(Assignment): The records follow. Print, word for word, the first line through the "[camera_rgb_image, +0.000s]" line.

*** Task inputs Section Begins ***

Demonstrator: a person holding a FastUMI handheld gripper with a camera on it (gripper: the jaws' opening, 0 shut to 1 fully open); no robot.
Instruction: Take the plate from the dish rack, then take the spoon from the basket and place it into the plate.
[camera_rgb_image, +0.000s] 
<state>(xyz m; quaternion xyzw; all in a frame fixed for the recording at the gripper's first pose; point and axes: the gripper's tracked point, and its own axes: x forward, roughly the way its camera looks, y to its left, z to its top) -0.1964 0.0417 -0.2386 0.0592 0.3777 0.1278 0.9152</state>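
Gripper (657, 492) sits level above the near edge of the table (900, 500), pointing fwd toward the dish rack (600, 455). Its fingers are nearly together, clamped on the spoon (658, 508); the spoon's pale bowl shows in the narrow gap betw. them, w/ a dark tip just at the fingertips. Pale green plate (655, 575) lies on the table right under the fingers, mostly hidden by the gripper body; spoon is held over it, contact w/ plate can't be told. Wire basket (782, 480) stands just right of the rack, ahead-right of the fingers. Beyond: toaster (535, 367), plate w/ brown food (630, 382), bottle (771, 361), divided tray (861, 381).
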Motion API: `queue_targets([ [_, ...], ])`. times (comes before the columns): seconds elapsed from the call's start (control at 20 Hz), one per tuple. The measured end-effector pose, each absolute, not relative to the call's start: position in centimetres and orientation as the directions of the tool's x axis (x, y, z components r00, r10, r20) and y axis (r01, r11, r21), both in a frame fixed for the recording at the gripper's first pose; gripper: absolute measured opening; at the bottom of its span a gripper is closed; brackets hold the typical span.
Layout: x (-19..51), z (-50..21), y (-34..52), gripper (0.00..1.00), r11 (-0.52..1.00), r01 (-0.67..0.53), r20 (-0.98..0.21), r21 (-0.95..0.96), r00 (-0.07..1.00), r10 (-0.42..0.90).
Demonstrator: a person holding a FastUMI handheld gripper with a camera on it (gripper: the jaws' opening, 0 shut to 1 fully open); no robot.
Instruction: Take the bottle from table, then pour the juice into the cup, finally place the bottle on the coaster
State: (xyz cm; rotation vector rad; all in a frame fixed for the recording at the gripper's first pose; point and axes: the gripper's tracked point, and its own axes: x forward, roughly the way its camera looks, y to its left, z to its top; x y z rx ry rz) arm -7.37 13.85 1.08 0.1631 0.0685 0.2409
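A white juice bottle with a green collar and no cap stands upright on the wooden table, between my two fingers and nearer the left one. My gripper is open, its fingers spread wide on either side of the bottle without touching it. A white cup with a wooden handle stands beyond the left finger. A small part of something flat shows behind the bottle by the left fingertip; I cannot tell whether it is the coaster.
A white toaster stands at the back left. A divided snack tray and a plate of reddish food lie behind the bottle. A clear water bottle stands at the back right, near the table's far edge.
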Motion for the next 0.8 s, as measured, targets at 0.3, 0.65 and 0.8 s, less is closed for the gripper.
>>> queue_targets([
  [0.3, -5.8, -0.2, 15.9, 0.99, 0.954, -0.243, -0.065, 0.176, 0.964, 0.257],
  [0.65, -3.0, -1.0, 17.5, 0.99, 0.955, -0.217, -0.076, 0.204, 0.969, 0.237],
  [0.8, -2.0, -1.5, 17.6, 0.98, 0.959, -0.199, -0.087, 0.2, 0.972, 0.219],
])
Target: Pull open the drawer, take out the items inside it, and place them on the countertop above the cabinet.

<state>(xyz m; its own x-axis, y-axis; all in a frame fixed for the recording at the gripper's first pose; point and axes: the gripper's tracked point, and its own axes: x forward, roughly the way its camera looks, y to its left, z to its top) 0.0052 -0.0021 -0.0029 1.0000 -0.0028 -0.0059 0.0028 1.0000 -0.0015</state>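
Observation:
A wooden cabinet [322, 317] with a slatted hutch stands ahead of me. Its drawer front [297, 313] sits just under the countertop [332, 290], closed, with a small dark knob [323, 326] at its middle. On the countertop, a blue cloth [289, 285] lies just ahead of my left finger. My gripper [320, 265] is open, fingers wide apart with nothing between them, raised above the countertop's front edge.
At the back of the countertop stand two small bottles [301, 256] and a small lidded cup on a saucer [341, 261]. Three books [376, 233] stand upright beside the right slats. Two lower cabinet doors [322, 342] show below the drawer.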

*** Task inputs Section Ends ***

(Exercise solution):
Demonstrator: a person holding a FastUMI handheld gripper with a camera on it (gripper: the jaws' opening, 0 shut to 1 fully open); no robot.
Instruction: Take the plate from the dish rack, then take the spoon from the basket and place it into the plate.
[camera_rgb_image, +0.000s] 

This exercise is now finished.